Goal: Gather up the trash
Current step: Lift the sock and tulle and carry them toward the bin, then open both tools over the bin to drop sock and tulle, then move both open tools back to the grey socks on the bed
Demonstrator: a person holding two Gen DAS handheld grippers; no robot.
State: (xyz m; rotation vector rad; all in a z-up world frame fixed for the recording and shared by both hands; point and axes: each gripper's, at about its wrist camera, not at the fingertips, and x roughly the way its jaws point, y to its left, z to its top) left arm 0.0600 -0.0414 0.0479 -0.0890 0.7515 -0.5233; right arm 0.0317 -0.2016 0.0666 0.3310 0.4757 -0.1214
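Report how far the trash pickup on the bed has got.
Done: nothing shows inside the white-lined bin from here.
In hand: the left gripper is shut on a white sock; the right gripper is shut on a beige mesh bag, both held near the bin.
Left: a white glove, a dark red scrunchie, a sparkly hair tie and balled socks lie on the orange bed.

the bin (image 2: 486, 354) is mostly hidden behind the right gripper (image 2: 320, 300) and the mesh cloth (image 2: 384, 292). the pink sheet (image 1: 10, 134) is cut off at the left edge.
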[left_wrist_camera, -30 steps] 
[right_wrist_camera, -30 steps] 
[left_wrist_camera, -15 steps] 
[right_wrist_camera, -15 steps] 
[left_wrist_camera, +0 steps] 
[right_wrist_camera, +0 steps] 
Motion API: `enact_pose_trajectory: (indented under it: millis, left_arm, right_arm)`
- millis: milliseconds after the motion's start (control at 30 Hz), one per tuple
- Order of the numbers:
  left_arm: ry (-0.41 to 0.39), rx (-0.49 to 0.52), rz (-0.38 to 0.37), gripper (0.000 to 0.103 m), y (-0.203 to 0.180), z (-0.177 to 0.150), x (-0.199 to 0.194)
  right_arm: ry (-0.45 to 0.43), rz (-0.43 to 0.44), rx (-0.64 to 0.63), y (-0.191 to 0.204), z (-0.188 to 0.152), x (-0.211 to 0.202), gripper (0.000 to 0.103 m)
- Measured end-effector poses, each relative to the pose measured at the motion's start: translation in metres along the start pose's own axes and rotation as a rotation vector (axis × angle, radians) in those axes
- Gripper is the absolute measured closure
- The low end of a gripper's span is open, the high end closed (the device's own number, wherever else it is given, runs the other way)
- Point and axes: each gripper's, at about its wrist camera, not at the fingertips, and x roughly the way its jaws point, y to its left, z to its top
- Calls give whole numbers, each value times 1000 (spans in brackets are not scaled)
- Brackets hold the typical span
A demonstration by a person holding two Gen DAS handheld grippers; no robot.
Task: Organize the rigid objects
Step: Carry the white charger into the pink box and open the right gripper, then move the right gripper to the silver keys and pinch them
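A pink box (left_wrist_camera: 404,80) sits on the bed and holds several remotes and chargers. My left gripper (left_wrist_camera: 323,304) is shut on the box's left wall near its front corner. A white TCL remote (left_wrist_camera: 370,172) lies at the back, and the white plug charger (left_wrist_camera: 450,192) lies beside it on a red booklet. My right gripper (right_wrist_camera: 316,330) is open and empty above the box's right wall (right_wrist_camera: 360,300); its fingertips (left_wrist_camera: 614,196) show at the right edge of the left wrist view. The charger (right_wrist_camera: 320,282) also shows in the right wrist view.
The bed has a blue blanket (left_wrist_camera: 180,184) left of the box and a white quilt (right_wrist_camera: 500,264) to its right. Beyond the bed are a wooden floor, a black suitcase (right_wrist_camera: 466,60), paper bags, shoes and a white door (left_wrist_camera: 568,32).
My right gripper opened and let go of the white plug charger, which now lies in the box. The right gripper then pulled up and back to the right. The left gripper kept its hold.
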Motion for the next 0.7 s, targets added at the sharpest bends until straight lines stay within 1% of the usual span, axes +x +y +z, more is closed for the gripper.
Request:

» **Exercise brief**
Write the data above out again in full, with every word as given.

» **Result for this exercise**
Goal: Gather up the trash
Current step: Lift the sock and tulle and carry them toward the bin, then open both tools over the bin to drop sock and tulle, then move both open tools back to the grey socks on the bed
Demonstrator: a person holding two Gen DAS handheld grippers; no robot.
State: (xyz m; rotation vector rad; all in a z-up world frame fixed for the recording and shared by both hands; point and axes: each gripper's, at about its wrist camera, not at the fingertips, and x roughly the way its jaws point, y to its left, z to its top) left arm 0.0600 -0.0414 0.0479 -0.0890 0.7515 -0.5233; right arm 0.0317 -0.2016 0.0666 0.3310 0.4757 -0.1214
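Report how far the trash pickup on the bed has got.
Done: nothing shows inside the white-lined bin from here.
In hand: the left gripper is shut on a white sock; the right gripper is shut on a beige mesh bag, both held near the bin.
Left: a white glove, a dark red scrunchie, a sparkly hair tie and balled socks lie on the orange bed.

the bin (image 2: 486, 354) is mostly hidden behind the right gripper (image 2: 320, 300) and the mesh cloth (image 2: 384, 292). the pink sheet (image 1: 10, 134) is cut off at the left edge.
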[left_wrist_camera, -30 steps] 
[right_wrist_camera, -30 steps] 
[left_wrist_camera, -15 steps] 
[right_wrist_camera, -15 steps] 
[left_wrist_camera, +0 steps] 
[right_wrist_camera, +0 steps] 
Motion API: `enact_pose_trajectory: (indented under it: millis, left_arm, right_arm)`
- millis: milliseconds after the motion's start (control at 30 Hz), one per tuple
- Order of the numbers:
  left_arm: ry (-0.41 to 0.39), rx (-0.49 to 0.52), rz (-0.38 to 0.37), gripper (0.000 to 0.103 m), y (-0.203 to 0.180), z (-0.177 to 0.150), x (-0.199 to 0.194)
  right_arm: ry (-0.45 to 0.43), rz (-0.43 to 0.44), rx (-0.64 to 0.63), y (-0.191 to 0.204), z (-0.188 to 0.152), x (-0.211 to 0.202), gripper (0.000 to 0.103 m)
- Measured end-effector poses, each relative to the pose measured at the motion's start: translation in metres along the start pose's own axes and rotation as a rotation vector (axis × angle, radians) in those axes
- Gripper is the absolute measured closure
- The low end of a gripper's span is open, the high end closed (the device's own number, wherever else it is given, runs the other way)
- Point and axes: each gripper's, at about its wrist camera, not at the fingertips, and x roughly the way its jaws point, y to its left, z to its top
- Calls give whole numbers, each value times 1000 (spans in brackets are not scaled)
- Brackets hold the typical span
A demonstration by a person holding two Gen DAS handheld grippers; no robot.
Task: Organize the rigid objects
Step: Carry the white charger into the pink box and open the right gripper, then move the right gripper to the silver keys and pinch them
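A pink box (left_wrist_camera: 404,80) sits on the bed and holds several remotes and chargers. My left gripper (left_wrist_camera: 323,304) is shut on the box's left wall near its front corner. A white TCL remote (left_wrist_camera: 370,172) lies at the back, and the white plug charger (left_wrist_camera: 450,192) lies beside it on a red booklet. My right gripper (right_wrist_camera: 316,330) is open and empty above the box's right wall (right_wrist_camera: 360,300); its fingertips (left_wrist_camera: 614,196) show at the right edge of the left wrist view. The charger (right_wrist_camera: 320,282) also shows in the right wrist view.
The bed has a blue blanket (left_wrist_camera: 180,184) left of the box and a white quilt (right_wrist_camera: 500,264) to its right. Beyond the bed are a wooden floor, a black suitcase (right_wrist_camera: 466,60), paper bags, shoes and a white door (left_wrist_camera: 568,32).
My right gripper opened and let go of the white plug charger, which now lies in the box. The right gripper then pulled up and back to the right. The left gripper kept its hold.
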Motion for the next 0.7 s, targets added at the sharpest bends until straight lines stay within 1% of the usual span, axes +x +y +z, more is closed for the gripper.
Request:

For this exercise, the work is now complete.